* THE TASK: Report back every line in the data that includes the string "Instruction".

* SOURCE INFORMATION:
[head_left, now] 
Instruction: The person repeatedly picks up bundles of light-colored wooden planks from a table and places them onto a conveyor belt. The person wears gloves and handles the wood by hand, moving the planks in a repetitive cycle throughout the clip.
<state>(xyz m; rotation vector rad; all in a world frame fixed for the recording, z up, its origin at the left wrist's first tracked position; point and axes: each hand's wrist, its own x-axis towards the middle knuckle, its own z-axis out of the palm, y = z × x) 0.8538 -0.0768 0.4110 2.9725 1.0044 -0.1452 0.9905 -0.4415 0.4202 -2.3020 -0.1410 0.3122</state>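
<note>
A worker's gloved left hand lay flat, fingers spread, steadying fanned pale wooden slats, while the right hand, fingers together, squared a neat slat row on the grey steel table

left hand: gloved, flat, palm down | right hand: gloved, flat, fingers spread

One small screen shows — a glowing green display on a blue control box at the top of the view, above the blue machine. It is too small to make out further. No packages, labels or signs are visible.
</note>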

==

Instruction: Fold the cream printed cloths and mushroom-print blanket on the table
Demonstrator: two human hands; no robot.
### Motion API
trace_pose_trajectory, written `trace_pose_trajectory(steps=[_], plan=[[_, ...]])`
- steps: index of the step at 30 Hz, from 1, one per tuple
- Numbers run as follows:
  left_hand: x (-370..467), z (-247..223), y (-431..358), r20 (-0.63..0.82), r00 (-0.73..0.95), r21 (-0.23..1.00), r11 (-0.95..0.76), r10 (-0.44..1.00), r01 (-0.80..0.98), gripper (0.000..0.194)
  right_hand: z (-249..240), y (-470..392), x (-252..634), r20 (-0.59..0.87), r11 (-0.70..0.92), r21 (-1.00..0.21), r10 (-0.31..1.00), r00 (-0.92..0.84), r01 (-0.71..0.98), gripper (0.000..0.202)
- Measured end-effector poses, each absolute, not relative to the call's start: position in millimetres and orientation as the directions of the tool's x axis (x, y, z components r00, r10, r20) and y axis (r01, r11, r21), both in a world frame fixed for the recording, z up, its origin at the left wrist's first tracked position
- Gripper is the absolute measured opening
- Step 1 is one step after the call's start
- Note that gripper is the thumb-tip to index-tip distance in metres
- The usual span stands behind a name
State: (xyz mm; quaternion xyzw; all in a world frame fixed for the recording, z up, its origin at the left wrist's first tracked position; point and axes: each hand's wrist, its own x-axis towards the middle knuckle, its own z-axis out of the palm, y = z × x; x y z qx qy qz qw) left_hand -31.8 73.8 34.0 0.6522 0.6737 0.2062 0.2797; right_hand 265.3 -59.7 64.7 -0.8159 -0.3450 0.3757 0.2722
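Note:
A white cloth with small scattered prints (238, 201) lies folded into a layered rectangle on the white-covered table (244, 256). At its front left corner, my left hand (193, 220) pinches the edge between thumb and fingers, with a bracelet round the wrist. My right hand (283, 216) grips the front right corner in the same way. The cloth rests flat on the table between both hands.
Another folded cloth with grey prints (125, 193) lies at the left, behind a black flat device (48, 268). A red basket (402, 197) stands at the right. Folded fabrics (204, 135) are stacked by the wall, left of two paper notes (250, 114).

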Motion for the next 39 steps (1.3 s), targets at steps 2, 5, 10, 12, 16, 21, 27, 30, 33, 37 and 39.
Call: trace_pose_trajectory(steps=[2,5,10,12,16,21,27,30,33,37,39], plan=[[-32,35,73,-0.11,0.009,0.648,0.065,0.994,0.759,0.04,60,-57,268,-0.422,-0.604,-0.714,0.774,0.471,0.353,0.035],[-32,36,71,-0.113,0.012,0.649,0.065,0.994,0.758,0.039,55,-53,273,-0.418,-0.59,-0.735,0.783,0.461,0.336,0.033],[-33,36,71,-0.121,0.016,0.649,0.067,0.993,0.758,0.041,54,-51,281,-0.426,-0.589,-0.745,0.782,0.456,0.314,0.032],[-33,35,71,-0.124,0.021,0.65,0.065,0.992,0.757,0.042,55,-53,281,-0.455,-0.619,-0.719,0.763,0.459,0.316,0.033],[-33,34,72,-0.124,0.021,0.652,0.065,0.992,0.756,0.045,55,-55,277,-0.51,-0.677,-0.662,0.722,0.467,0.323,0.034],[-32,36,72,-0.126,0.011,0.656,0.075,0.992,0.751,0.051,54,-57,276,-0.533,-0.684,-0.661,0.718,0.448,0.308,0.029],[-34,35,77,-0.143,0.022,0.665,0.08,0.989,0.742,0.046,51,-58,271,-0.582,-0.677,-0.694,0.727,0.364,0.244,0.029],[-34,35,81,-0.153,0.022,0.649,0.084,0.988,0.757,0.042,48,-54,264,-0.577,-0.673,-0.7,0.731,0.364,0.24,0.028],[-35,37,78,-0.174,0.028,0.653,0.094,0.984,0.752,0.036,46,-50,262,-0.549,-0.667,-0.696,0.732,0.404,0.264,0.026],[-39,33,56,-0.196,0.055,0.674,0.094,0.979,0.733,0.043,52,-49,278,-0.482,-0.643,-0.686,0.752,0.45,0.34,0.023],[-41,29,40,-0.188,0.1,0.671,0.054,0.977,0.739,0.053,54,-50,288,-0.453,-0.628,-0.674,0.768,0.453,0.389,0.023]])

* ANSWER SECTION:
Instruction: The person repeatedly picks up bundles of light-colored wooden planks from a table and places them onto a conveyor belt. The person wears gloves and handles the wood by hand, moving the planks in a repetitive cycle throughout the clip.
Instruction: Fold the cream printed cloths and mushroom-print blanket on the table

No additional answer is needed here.